Here’s a bold statement for you all: talking just about World of Warcraft is very boring. One of the great things about the game is that it lets you combine many other aspects of your life into it. Have a bunch of friends that play it? You’re probably going to spend the majority of your time talking about non-Wow related stuff while you’re in game. This isn’t a bad thing, indeed it’s a great thing. The inclusion and ability for non-game related material in game will, and might have already, extended the lifetime of the game many times over.

That same diversification should be taken into account in blog posts about WoW. Note that I’ve made a distinction above of the different types of posts WoW.com has. Blog posts are very different from encyclopedic reference posts. You shouldn’t include a Monty Python joke in a 50 page knowledge dump about in-game mounts. But you should include a Monty Python joke (or two) in a blog post where you answer random questions.

An example of this was The Queue that I wrote today.

I’ve reached this conclusion about diversification and inclusion of external non-game content based on the feedback we’ve had to The Queue. When something like Hawaiian Pizza is mentioned, we’ll get 75 to 100 comments talking about Hawaiian Pizza. Post some music or comic reference, guaranteed to get lots of comments on those references too.
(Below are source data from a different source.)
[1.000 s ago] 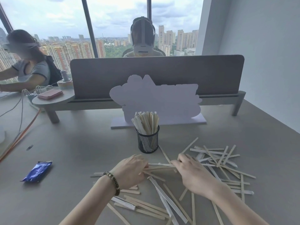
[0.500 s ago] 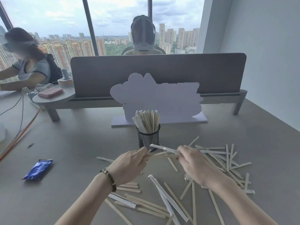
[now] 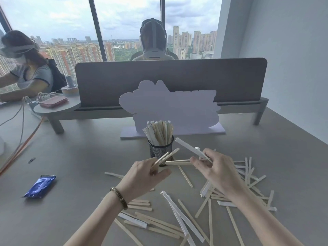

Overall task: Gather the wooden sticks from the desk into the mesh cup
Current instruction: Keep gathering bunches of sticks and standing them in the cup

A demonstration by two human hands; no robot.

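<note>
Wooden sticks (image 3: 209, 226) lie scattered over the near part of the grey desk (image 3: 88, 166), some bare and some in white paper sleeves, most of them in a loose heap at the right and a smaller group near the front between the person's forearms. The black mesh cup (image 3: 160, 150) stands upright just beyond the hands, already packed with upright sticks, in front of a pale cut-out sign (image 3: 170, 107) on a flat base. The left hand (image 3: 145, 176), with a beaded bracelet (image 3: 119, 195) at its wrist, is raised off the desk with its fingers curled round a few bare sticks that point up and to the right, their tips in front of the cup's wall. The right hand (image 3: 214, 170) is also raised, pinching a small bundle: bare sticks lying level and pointing left toward the other hand, plus one white-sleeved stick (image 3: 190, 148) slanting up toward the cup's rim. A blue foil packet (image 3: 40, 186) lies on the desk well to the left. Behind a grey divider screen (image 3: 170, 80) sit two other people wearing headsets.
</note>
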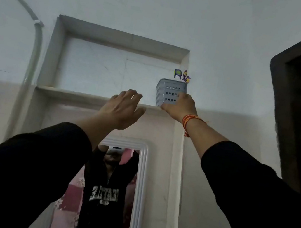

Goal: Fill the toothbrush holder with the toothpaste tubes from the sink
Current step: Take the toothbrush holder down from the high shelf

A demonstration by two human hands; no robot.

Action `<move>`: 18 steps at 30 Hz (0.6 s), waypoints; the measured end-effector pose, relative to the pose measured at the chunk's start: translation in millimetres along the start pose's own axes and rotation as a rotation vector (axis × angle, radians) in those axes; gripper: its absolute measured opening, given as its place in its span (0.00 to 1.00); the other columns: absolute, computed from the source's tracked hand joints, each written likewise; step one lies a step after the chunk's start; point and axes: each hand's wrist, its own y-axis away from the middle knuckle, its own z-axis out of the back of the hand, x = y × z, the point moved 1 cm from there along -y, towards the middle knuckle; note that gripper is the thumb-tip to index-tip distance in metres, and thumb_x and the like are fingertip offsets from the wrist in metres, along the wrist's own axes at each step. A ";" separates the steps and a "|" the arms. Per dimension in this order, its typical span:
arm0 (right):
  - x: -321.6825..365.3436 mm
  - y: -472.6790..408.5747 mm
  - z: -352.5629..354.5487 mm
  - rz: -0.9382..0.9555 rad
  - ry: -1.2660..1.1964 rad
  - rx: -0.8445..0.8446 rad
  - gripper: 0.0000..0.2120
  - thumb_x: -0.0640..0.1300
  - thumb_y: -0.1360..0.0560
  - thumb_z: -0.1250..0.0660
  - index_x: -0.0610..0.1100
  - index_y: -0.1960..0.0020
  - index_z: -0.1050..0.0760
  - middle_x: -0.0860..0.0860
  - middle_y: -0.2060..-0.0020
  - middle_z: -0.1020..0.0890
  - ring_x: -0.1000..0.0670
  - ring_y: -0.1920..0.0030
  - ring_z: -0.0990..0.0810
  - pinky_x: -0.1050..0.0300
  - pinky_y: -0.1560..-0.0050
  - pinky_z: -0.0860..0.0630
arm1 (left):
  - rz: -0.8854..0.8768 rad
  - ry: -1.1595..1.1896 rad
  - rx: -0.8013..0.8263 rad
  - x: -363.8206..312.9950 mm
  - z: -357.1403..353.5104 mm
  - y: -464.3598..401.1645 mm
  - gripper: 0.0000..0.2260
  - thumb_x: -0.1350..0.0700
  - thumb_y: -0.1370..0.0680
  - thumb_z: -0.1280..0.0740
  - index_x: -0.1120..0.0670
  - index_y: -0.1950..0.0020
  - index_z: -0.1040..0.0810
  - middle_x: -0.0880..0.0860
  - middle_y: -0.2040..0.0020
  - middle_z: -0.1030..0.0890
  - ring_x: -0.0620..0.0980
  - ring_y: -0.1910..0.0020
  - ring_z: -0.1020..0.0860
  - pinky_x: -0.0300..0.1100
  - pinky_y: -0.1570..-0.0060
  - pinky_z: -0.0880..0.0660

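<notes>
The grey perforated toothbrush holder (170, 93) is standing upright at the right end of the wall niche's ledge (75, 93), with the ends of the toothpaste tubes (182, 74) sticking up above its rim. The right hand (180, 106) is gripping the holder's lower right corner, fingers closed around it; a red thread band (190, 119) is circling that wrist. The left hand (124, 108) is hovering at the ledge's front edge, fingers loosely spread and holding nothing. A white-framed mirror (140, 180) is hanging below.
</notes>
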 end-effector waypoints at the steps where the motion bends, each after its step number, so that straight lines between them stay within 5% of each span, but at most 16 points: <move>1: -3.9 -10.1 -3.9 0.004 0.007 -0.010 0.42 0.61 0.36 0.24 0.43 0.28 0.30 0.43 0.36 0.23 0.42 0.37 0.20 0.46 0.36 0.20 | 0.012 0.012 0.041 0.6 -10.8 -11.2 0.27 0.41 0.16 0.46 0.54 0.21 0.37 0.56 0.21 0.35 0.59 0.25 0.33 0.55 0.29 0.33; 10: -21.3 -86.6 -48.0 -0.115 0.024 -0.036 0.59 0.65 0.37 0.21 0.40 0.20 0.48 0.41 0.31 0.33 0.40 0.34 0.24 0.45 0.33 0.23 | 0.036 0.004 0.187 14.5 -89.5 -67.6 0.31 0.38 0.16 0.48 0.52 0.18 0.42 0.53 0.18 0.40 0.56 0.20 0.41 0.53 0.22 0.44; 18: -4.6 -93.6 -63.4 -0.249 0.029 -0.179 0.62 0.66 0.42 0.19 0.38 0.21 0.45 0.40 0.31 0.29 0.40 0.35 0.23 0.47 0.39 0.21 | -0.022 0.077 0.216 36.8 -109.0 -71.4 0.33 0.35 0.17 0.50 0.48 0.16 0.51 0.50 0.15 0.50 0.50 0.16 0.56 0.52 0.19 0.58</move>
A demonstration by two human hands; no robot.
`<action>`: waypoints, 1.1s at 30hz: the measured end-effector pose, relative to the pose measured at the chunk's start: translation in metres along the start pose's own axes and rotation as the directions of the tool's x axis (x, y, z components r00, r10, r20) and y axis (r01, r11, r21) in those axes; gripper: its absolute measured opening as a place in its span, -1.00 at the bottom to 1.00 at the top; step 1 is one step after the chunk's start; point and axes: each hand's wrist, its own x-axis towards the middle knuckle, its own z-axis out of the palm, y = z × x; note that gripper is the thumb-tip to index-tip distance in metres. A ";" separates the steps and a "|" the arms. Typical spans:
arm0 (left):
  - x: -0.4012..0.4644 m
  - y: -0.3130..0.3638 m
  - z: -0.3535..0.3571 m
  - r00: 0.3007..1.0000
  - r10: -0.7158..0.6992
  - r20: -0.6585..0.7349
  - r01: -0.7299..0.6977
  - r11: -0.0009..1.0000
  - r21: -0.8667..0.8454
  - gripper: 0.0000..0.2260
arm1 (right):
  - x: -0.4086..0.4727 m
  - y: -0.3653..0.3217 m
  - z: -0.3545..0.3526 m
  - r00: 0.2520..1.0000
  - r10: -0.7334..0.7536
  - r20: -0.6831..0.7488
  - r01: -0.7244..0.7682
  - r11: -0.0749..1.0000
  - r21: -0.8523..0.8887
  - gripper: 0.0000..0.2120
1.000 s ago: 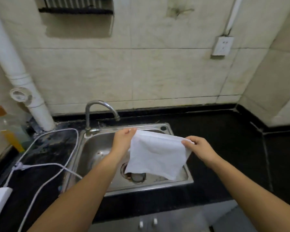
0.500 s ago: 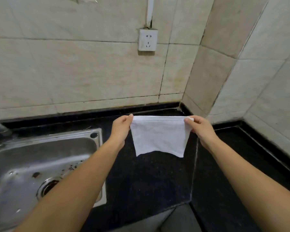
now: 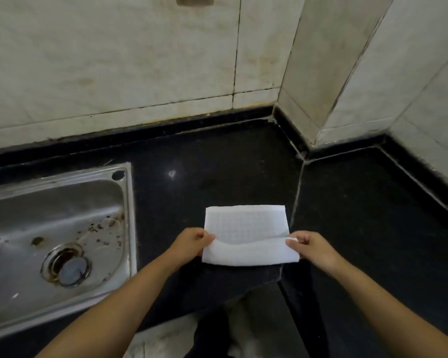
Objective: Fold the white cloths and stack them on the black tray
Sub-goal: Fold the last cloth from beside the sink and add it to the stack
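A white cloth (image 3: 246,228) lies on the black counter (image 3: 217,177) to the right of the sink, its near part folded over onto itself. My left hand (image 3: 192,241) pinches the fold's left end between thumb and fingers. My right hand (image 3: 309,248) pinches the fold's right end the same way. No black tray is in view.
A steel sink (image 3: 55,228) with a dirty drain sits at the left. Tiled walls (image 3: 140,60) close the counter at the back and right, forming a corner. The counter's front edge runs just below the cloth; my dark trousers show beneath it.
The cloth was held up in the air, first over the sink, then to its right. Now it lies on the counter, and both hands have come down and nearer with its top edge.
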 end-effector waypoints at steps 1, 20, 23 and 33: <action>0.006 0.000 0.000 1.000 0.013 -0.025 -0.012 0.999 0.041 -0.74 | 0.006 -0.002 0.000 1.000 0.003 -0.015 -0.003 1.000 -0.027 -0.87; 0.065 -0.002 0.010 0.836 0.333 -0.436 -0.025 0.818 0.575 -0.62 | 0.098 -0.060 0.037 0.934 -0.227 -0.276 -0.049 0.685 -0.727 -0.62; 0.043 -0.011 0.015 0.852 0.302 -0.429 0.021 0.797 0.604 -0.52 | 0.110 -0.095 0.070 0.960 -0.275 -0.050 0.160 0.688 -0.708 -0.63; 0.020 -0.012 0.029 0.877 0.244 -0.414 0.153 0.676 0.721 -0.43 | 0.128 -0.149 0.139 0.956 0.028 0.292 0.252 0.428 -0.868 -0.61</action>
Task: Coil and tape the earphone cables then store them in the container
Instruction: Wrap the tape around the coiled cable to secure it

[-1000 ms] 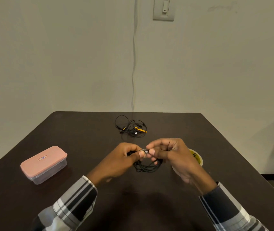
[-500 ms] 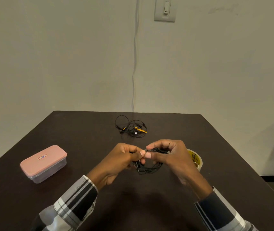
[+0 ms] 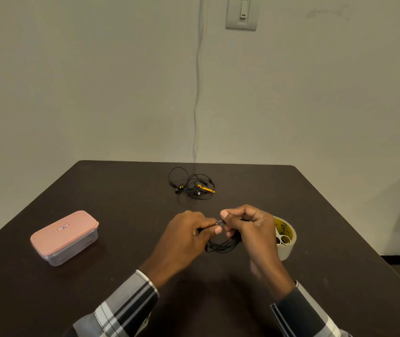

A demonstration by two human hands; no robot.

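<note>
Over the dark table (image 3: 121, 190), left hand (image 3: 186, 237) and right hand (image 3: 250, 229) both pinch the black earphone cable (image 3: 223, 245).

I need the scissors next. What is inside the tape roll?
Small white-handled scissors sit in the hole of the tape roll, only their loops showing. The right hand covers the roll's left side, so the blades and the rest of the hole are hidden.

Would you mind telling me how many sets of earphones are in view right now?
2: one black coil held between both hands, and one tangled set with yellow parts lying farther back on the table; none other visible.
</note>
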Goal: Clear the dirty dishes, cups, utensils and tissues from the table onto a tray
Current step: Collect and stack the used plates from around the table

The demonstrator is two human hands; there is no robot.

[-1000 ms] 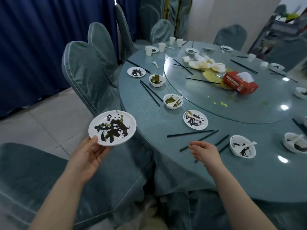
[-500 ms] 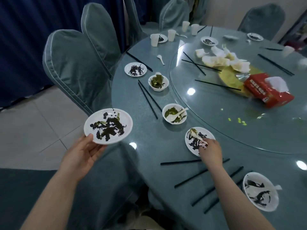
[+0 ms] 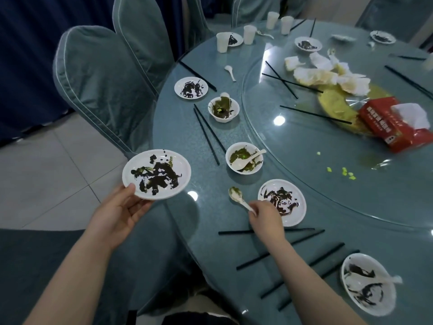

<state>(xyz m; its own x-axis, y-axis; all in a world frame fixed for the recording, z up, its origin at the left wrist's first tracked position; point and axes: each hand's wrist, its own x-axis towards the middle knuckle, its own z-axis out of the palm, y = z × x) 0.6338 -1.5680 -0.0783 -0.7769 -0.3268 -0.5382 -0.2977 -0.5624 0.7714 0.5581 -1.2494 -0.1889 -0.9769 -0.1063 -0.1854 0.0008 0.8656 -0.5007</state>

Last week my fellow editor Alex Ziebart included some music to listen to while reading The Queue. People loved it, and we’ve continued to include optional reading music. The music doesn’t have a damn thing to do about WoW, but it’s still a piece which people seem interested in and want to comment on. That helps build a community, which means the site gets more traffic and will be around much longer.

Now on a scale of WoW.com, where the site is already well established, has been around a long time, and will be around for a long time to come, it doesn’t have an immediate impact on community building and traffic numbers (however we do see popular and well written articles have increased traffic, of course, just like anything else). But when everyone at WoW.com suddenly starts building communities of readership around their posts and columns, the site’s heath sky rockets. This is true for any long established blog. Just because you’re big, bad, and are pulling in billions and billions of visitors a day doesn’t mean you can’t improve. And that improvement, is, well, awesome.

This might seem like a justification for including off-topic content, and in some ways it is. But it’s also a recent epiphany of sorts on pulling in readers and keeping them here.

Anyone can have a blog, but only the special blogs will make a reader raise an eyebrow at their content.